Please quote exactly the lines below from the line containing "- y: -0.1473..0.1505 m" to the line containing "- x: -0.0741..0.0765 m", both lines included, and nothing else.

=== Collection entries ===
= = =

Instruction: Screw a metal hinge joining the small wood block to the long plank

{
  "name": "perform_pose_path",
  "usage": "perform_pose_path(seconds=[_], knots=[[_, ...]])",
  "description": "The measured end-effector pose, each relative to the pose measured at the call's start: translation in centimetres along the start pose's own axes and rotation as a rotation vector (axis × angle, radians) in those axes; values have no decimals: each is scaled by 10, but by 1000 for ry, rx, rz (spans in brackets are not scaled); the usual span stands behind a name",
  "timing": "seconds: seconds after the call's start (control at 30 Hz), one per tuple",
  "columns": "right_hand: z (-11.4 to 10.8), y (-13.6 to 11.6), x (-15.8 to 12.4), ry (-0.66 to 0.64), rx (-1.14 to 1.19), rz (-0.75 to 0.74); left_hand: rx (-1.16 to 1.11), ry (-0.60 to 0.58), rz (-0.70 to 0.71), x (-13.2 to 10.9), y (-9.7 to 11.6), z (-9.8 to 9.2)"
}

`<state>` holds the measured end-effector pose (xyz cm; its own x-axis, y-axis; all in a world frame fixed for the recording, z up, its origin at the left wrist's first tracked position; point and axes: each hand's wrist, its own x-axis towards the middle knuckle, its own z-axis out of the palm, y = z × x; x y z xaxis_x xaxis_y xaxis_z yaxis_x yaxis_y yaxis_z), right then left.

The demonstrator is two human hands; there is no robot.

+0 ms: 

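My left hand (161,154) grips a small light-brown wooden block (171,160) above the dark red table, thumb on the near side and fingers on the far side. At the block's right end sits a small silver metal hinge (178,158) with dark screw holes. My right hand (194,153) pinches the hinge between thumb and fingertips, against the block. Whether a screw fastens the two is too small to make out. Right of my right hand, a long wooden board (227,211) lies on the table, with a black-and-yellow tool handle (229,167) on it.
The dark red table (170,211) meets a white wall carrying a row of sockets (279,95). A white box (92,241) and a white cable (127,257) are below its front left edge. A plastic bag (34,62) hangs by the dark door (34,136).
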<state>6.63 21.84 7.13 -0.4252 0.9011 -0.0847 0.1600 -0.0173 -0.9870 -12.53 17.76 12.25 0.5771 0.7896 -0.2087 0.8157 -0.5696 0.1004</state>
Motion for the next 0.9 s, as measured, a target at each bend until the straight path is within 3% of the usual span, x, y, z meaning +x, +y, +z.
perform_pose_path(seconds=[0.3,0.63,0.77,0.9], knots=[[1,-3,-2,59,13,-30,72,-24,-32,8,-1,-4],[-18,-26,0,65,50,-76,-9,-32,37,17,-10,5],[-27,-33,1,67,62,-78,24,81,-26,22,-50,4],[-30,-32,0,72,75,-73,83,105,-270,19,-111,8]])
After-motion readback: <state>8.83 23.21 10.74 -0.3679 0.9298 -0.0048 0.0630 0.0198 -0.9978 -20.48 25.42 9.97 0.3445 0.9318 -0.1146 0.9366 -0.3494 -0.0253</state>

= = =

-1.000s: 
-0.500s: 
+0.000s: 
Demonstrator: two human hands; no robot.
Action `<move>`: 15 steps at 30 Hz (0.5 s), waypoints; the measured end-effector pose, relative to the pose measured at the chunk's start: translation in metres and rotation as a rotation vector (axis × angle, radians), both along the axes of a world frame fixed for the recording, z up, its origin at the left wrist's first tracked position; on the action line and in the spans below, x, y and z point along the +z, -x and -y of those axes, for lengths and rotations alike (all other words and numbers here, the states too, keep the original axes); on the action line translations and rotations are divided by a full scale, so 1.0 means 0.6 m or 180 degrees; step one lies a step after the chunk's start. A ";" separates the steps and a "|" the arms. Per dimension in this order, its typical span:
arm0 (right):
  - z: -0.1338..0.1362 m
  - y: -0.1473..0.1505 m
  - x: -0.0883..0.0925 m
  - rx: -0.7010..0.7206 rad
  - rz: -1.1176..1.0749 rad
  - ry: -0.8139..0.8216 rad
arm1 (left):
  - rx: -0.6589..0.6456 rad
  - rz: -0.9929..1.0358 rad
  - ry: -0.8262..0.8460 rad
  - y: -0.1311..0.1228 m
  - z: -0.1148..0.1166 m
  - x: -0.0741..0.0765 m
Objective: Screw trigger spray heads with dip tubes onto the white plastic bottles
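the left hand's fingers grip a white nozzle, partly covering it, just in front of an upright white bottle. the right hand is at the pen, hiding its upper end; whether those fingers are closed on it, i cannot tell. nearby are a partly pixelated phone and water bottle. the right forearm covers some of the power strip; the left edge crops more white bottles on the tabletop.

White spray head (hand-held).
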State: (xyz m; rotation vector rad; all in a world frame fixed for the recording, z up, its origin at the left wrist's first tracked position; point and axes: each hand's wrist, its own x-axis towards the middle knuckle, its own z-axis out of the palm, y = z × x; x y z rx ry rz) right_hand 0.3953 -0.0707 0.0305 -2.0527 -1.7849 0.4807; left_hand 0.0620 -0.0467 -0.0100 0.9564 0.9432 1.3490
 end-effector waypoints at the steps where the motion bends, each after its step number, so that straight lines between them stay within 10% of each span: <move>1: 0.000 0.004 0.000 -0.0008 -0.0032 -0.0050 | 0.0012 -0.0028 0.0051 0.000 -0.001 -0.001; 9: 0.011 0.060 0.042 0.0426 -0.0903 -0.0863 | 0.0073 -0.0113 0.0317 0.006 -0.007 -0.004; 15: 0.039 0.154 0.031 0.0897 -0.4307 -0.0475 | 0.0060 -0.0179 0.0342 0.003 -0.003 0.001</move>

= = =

=== Answer to this exercise ===
  - y: -0.1473..0.1505 m
  - x: -0.0883..0.0925 m
  - rx: -0.7010..0.7206 rad
  - rz: -1.1176..1.0749 rad
  - ry: -0.8139..0.8216 rad
arm1 (left):
  - rx: -0.6589..0.6456 rad
  - rz: -0.9929..1.0358 rad
  - ry: -0.8262..0.8460 rad
  - y: -0.1311..0.1228 m
  - z: -0.1148..0.1166 m
  - x: -0.0741..0.0765 m

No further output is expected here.